Taiwanese scholar Wang Changyun and colleagues explored BIM’s application throughout the lifecycle of metro stations, emphasizing its use in facility management platforms.

BIM Management Platform Challenges

Several challenges arise when integrating BIM into operation and maintenance:

(1) Overwhelming Information: BIM software is primarily designed for engineers and designers, often featuring complex interfaces. Such complexity can discourage facility management personnel from adopting the software. Therefore, maintenance and management tools need to be developed with simplicity in mind to enhance usability and efficiency.
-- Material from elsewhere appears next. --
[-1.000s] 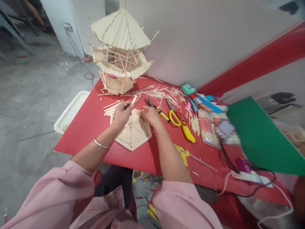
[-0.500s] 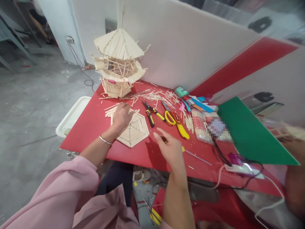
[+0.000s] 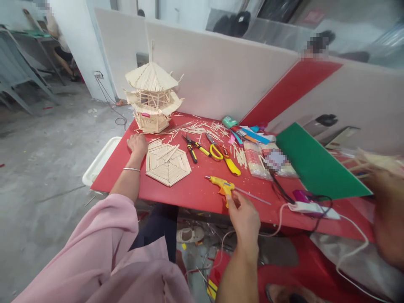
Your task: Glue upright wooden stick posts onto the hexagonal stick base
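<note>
My right hand (image 3: 245, 214) pinches the handle of a yellow hot glue gun (image 3: 222, 183) at the table's front edge. Its nozzle points left, and a clear glue stick (image 3: 254, 196) juts from its rear. My left hand (image 3: 137, 145) rests on the red table left of the sticks, its fingers bent down and their tips hidden. Between my hands lies a flat hexagonal panel (image 3: 168, 168) of pale wooden sticks, with a few sticks across its upper part. Behind it stands a tiered stick pagoda (image 3: 153, 101) with a pointed roof.
Loose sticks (image 3: 202, 129), cutting pliers (image 3: 192, 149) and yellow-handled scissors (image 3: 216, 152) lie beyond the panel. Stick packets (image 3: 255, 160), a green board (image 3: 318, 162) and a white power strip (image 3: 312, 209) are at right. A white tray (image 3: 102, 162) is at left. Another person's arm (image 3: 388, 210) shows at far right.
My left hand has moved off the panel to its left. My right hand, earlier over the glue gun, now grips its handle nearer the front edge. The camera view has shifted.
</note>
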`<action>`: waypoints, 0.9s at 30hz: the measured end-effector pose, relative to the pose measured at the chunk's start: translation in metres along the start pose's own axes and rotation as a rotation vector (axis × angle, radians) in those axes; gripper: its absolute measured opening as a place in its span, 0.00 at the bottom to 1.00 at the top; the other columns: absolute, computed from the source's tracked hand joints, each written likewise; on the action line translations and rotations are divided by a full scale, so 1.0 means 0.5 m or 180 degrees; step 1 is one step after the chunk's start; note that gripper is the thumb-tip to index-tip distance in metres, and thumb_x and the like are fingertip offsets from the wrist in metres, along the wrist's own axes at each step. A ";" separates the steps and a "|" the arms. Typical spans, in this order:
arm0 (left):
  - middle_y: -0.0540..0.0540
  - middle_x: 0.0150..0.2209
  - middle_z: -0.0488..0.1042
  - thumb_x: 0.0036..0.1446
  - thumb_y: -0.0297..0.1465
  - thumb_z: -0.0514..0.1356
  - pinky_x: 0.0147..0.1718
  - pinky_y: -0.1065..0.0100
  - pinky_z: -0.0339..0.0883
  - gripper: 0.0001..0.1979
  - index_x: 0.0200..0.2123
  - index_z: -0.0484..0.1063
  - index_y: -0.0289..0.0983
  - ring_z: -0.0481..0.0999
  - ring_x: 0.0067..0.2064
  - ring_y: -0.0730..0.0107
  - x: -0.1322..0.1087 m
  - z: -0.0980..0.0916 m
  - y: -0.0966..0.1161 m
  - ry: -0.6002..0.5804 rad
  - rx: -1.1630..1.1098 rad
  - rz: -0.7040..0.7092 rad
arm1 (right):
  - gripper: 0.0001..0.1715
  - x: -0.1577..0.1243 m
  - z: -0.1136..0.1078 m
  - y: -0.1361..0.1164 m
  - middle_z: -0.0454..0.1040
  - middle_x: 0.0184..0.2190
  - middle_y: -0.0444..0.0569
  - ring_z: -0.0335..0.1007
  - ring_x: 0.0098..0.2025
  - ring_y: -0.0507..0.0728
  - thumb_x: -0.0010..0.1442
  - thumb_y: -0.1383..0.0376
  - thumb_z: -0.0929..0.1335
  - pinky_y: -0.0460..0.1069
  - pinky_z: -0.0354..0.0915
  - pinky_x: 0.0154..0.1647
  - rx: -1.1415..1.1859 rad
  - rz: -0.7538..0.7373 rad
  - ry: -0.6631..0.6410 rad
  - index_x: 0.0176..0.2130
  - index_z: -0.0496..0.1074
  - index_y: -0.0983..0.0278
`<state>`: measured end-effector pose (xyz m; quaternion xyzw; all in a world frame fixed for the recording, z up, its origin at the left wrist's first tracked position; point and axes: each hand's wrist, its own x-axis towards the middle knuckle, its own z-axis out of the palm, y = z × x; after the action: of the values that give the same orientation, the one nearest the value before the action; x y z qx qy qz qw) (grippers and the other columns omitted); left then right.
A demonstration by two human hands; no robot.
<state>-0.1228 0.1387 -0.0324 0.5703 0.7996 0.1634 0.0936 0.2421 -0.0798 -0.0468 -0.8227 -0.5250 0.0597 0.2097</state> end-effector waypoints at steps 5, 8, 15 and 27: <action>0.33 0.54 0.74 0.56 0.34 0.60 0.55 0.48 0.58 0.13 0.42 0.78 0.38 0.68 0.57 0.43 0.011 0.010 0.001 0.0035 0.0327 0.0212 | 0.29 -0.016 -0.002 0.013 0.78 0.47 0.59 0.73 0.48 0.66 0.62 0.53 0.61 0.55 0.64 0.45 0.0007 0.0101 0.0098 0.54 0.74 0.66; 0.33 0.51 0.76 0.55 0.31 0.60 0.54 0.50 0.59 0.12 0.41 0.79 0.36 0.71 0.56 0.44 0.010 0.017 0.006 0.0073 0.0387 0.0391 | 0.28 -0.016 0.002 0.008 0.78 0.48 0.59 0.73 0.48 0.65 0.63 0.54 0.61 0.54 0.63 0.44 -0.0072 0.0052 0.0098 0.54 0.74 0.65; 0.33 0.47 0.78 0.54 0.22 0.55 0.46 0.57 0.64 0.15 0.42 0.79 0.33 0.75 0.50 0.49 0.012 0.023 0.013 -0.0067 0.0517 0.0512 | 0.26 -0.018 0.022 -0.022 0.77 0.47 0.59 0.72 0.44 0.63 0.67 0.56 0.61 0.52 0.60 0.38 -0.0526 0.0002 -0.0005 0.57 0.71 0.66; 0.39 0.26 0.72 0.54 0.25 0.57 0.46 0.57 0.64 0.08 0.23 0.71 0.33 0.74 0.42 0.55 -0.007 0.015 0.014 0.0397 -0.0552 0.0627 | 0.27 0.005 0.015 -0.033 0.75 0.48 0.60 0.74 0.46 0.64 0.67 0.56 0.62 0.52 0.63 0.37 -0.1013 0.0017 -0.0297 0.59 0.69 0.67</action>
<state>-0.1132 0.1386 -0.0368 0.6245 0.7269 0.2754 0.0761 0.2270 -0.0693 -0.0468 -0.8433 -0.5348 0.0145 0.0519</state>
(2) Difficult to Interpret: BIM models are databases composed of various data types but cannot be directly interpreted by general software. Attaching maintenance manuals and current photos is not straightforward. Furthermore, management functions must focus on data statistics and rapid search capabilities, as well as seamless communication with external systems. This necessitates extracting an independent database from the BIM model and creating an “equipment data card” similar to those used in traditional facility management applications.

(3) Simplified Inventory: Facility management is closely linked to equipment repair and inventory tasks. New forms of facility management must leverage digital methods. Currently, two approaches are common:

1. Specific equipment, such as monitors and temperature sensors, is monitored via central control systems that actively transmit data using ICT technology and identify fault locations.
2. Widely used equipment, including mechanical and electrical pipelines and general office furniture, are inventoried digitally using mobile devices (tablets or smartphones) combined with two-dimensional barcodes. This approach shortens inventory and maintenance cycles. Updated data synchronize with a unified database, forming a facility history record for statistical queries.

(4) Proactive Warnings: Every piece of equipment has a service life. While replacing equipment after breakdown is common, neglecting maintenance or timely replacement can cause building malfunctions and safety hazards. Hence, it is vital to include service life data for critical equipment within the facility management system, which can then provide warning notifications and visually display equipment locations in 3D space to improve maintenance efficiency and safety.

(5) Space Management: Facility maintenance management also encompasses space usage management, including space rental, distribution of facilities, usage type, and floor area information.

(6) BIM Model Update and Optimization: Space and equipment replacements are inevitable, so the BIM model must be continuously updated to reflect these changes. The facility management system should synchronize easily with the BIM model to enhance management information accuracy and ensure sustainable equipment operation.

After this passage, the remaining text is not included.